Exercise brief:
Only the lines from the start of the entries up to and including the line with "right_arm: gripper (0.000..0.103" should be written out, exactly as they stand.

---------- Material for the task ----------

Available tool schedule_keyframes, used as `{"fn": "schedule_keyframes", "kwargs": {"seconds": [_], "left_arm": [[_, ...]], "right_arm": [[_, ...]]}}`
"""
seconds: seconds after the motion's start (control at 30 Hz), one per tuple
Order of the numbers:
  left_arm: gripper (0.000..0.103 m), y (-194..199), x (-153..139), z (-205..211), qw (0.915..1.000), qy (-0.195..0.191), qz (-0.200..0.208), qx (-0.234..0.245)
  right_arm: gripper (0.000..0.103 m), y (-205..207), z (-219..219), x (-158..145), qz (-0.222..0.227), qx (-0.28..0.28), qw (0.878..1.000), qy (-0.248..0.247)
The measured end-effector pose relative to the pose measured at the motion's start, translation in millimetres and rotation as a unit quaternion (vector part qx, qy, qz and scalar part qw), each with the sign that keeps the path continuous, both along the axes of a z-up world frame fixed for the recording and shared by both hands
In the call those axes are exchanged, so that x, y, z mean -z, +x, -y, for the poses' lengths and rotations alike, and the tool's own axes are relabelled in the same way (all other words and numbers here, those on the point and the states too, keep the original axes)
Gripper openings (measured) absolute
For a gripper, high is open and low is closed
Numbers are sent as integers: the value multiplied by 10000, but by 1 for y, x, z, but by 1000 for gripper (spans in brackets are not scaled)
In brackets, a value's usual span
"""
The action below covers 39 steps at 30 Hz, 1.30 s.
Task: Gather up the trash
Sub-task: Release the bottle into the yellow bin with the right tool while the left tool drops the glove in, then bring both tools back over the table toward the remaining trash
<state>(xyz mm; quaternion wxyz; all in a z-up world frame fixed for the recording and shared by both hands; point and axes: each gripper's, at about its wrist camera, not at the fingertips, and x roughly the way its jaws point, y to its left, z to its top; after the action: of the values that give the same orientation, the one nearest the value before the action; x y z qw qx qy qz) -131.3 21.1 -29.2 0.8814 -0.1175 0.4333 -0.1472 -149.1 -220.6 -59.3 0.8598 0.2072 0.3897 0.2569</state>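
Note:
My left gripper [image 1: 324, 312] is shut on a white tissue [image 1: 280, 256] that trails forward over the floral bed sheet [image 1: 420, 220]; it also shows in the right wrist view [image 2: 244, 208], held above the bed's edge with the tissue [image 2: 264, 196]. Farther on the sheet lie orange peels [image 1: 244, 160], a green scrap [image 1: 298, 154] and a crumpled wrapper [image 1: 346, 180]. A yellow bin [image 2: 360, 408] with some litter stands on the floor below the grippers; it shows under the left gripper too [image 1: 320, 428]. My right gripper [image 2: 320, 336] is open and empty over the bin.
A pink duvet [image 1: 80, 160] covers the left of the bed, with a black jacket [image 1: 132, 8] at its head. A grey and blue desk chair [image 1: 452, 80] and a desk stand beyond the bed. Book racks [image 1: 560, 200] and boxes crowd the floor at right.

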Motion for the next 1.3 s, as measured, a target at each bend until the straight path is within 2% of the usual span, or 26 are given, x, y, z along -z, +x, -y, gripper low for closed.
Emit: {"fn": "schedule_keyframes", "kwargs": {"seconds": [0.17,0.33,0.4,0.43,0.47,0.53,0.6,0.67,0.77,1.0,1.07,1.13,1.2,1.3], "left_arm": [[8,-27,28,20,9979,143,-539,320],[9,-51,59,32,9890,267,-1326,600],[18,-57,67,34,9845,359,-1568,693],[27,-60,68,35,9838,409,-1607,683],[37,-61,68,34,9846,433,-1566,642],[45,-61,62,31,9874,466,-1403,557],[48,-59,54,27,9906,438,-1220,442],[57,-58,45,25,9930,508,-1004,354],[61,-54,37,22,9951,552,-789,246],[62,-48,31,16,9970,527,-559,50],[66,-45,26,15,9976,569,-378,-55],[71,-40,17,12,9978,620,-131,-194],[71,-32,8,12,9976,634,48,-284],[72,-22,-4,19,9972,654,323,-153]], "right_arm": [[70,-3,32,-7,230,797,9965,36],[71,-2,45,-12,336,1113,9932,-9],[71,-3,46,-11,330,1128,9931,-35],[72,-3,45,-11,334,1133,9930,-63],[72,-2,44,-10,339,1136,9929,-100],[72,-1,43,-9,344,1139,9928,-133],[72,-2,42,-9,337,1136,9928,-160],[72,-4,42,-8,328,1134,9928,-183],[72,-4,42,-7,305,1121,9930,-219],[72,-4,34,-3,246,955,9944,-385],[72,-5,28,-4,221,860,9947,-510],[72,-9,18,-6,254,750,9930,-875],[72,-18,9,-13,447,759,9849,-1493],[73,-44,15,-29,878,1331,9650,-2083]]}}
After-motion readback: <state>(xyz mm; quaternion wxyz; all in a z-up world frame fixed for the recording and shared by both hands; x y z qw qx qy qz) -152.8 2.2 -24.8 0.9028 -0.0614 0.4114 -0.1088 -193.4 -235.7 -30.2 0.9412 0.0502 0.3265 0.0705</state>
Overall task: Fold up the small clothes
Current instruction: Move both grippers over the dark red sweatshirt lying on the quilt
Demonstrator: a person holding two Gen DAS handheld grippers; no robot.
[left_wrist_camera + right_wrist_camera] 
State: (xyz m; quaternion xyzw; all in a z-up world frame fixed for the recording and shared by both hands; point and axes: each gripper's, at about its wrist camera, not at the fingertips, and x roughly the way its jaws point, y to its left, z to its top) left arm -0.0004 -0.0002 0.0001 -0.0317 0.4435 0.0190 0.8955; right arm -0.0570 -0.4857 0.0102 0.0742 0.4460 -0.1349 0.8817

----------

Reply to the exercise:
Available tool schedule_keyframes, used as `{"fn": "schedule_keyframes", "kwargs": {"seconds": [_], "left_arm": [[_, ...]], "right_arm": [[_, ...]]}}`
"""
seconds: seconds after the motion's start (control at 30 Hz), one per tuple
Order of the numbers:
  left_arm: gripper (0.000..0.103 m), y (-194..199), x (-153..139), z (-205..211), qw (0.915..1.000), qy (-0.195..0.191), qz (-0.200..0.208), qx (-0.234..0.245)
  right_arm: gripper (0.000..0.103 m), y (-205..207), z (-219..219), x (-158..145), qz (-0.222..0.227), qx (-0.28..0.28), qw (0.878..1.000), qy (-0.248..0.247)

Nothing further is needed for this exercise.